A few years ago I purchased a brand new Sabatier carbon steel chef's knife; I ultimately gave it to a friend due to poor quality carbon steel. Unlike the really old Sabatiers whose blades are pitted from the get go, metallurgy in the new ones just doesn't cut it and no pun intended. It's mostly at ebay where I've gotten my old Sabatiers recently. The clue to a good old Sabatier is, indeed, blade pitting. So if you see one that's for sale at ebay send a PM to the owner inquiring as to blade pitting.
i am wondering why anyone would WANT a vintage whatever.
go and buy a NEW japanese carbon steel clad knife and you can
have all the sharpness AND rust to fill your heart's desire!!
various japanese knifemakers will take a piece of white steel or
the more complex blue steel and forge weld it to softer carbon
or stainless steel. the whole thing is tempered up into the
hardness range of 59 to even 64!! (typical german steel is hardened
"only" to 55 - 57. thinner, harder, and sharper blades than you
can imagine. blazes thru anything.
hahahahahahahahahahahahahhaaha ... ball and socket ... you crack me up!!
for your entertainment, look up <<korin.com>> or <<japanese-knife.com>>
(same website) and look up under "western knives" and pick up on the
various misono or whatever knives that have the "warning" underneath
that reads "carbon knives are NOT rustproof" or something similar.
sharper than ANY sabatier knife and thoroughly modern. why yearn for
old school when something new is SO much better?? the "chef's knife"
shape is usually called a "gyuto" and is found with the three rivet western
style handles and also the more traditional round ho wood handles.
also, if you don't mind stainless, they also sometimes feature nice house
brand chef knives on their ebay site under "japanese trading". quit mooning
over the french stuff and make the investment in japanese steel. if japanese steel is good enough for the bride in "kill bill", it's good enough for you!

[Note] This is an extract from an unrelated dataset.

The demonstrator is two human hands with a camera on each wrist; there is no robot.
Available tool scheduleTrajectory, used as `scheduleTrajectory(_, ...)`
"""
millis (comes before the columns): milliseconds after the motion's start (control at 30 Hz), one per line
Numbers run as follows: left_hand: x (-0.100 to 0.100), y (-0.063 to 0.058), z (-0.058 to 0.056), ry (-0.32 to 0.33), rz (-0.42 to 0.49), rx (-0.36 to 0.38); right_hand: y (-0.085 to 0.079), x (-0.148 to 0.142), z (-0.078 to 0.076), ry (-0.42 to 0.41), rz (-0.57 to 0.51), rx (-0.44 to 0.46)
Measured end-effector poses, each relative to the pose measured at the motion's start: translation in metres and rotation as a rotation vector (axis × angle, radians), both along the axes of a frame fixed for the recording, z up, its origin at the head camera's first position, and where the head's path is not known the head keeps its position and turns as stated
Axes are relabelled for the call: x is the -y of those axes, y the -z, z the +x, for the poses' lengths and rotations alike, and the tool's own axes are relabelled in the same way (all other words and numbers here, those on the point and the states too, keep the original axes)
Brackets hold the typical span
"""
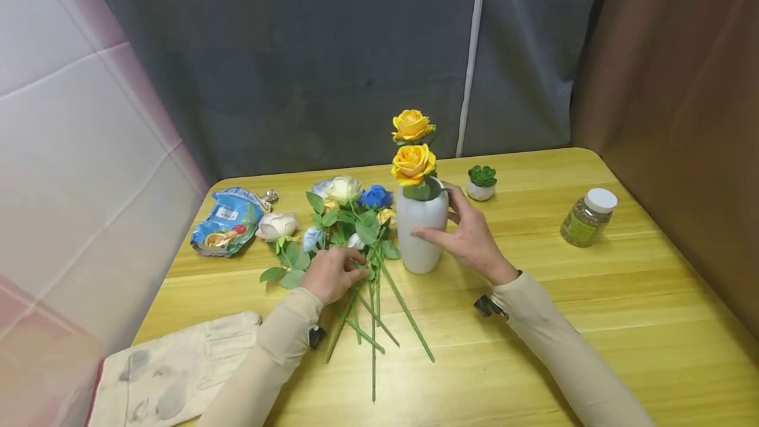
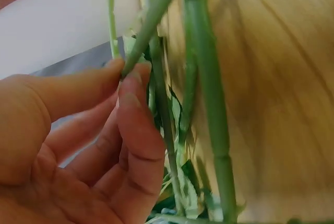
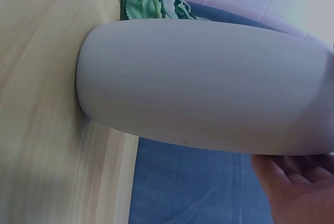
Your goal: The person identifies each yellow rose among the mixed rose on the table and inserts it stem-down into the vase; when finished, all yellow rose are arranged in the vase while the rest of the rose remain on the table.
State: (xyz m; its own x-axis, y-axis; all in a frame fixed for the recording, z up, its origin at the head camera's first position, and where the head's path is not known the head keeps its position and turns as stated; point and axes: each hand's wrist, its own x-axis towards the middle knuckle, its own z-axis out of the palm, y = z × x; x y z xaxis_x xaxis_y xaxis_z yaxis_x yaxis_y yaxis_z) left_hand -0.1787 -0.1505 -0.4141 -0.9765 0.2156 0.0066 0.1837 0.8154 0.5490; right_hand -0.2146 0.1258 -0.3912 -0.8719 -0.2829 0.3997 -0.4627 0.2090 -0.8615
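Observation:
A white vase (image 1: 422, 236) stands upright on the table with two yellow roses (image 1: 413, 165) in it. My right hand (image 1: 474, 241) holds the vase from the right, thumb across its front and fingers behind its upper side. In the right wrist view the vase (image 3: 203, 83) fills the middle, its base on the wood. Left of it lies a pile of artificial flowers (image 1: 364, 221), white, blue and yellow, with green stems pointing toward me. Over these stems, my left hand (image 1: 333, 274) pinches one green stem (image 2: 154, 23) between thumb and index finger.
A blue snack bag (image 1: 228, 221) with a metal clip lies at the back left. Front left is a stained cloth glove (image 1: 178, 368). A small potted succulent (image 1: 481, 183) stands behind my right hand, and a white-lidded jar (image 1: 587, 217) farther right. Dark curtain (image 1: 332, 64) borders the table's back.

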Motion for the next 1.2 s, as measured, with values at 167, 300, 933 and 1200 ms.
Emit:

to answer the question, the answer lies in the philosophy of one's tools.
you are correct in stating that chinese chefs love their cleavers and hey,
i love mine too!! at last count i have nine chinese cleavers, including
the incredible $205.00 shun cleaver i got for $98.00 on ebay when NO ONE
ELSE bidded on it! but there is a difference between the traditional "one
cleaver for everything" and the japanese philosophy of specific blades for
specific jobs. can you believe a special blade just for fugu?? for horse mackerel?? for unagi?? yeah, they exist. kinda like the difference between
having only a 16 oz. claw hammer and having a claw plus a ball peen plus a tack plus a ... well, you get the picture.
i love knives and love specific tools for anything and as a writer/researcher,
i find the japanese the most advanced in terms of steel production and
construction methods. no western sword ever made has ever come close to
japanese swords produced in terms of strength, durability, and balance. after all, people have found swords 400 years old with very little rust or corrosion on the blade!! this same dedication is found in their knife production.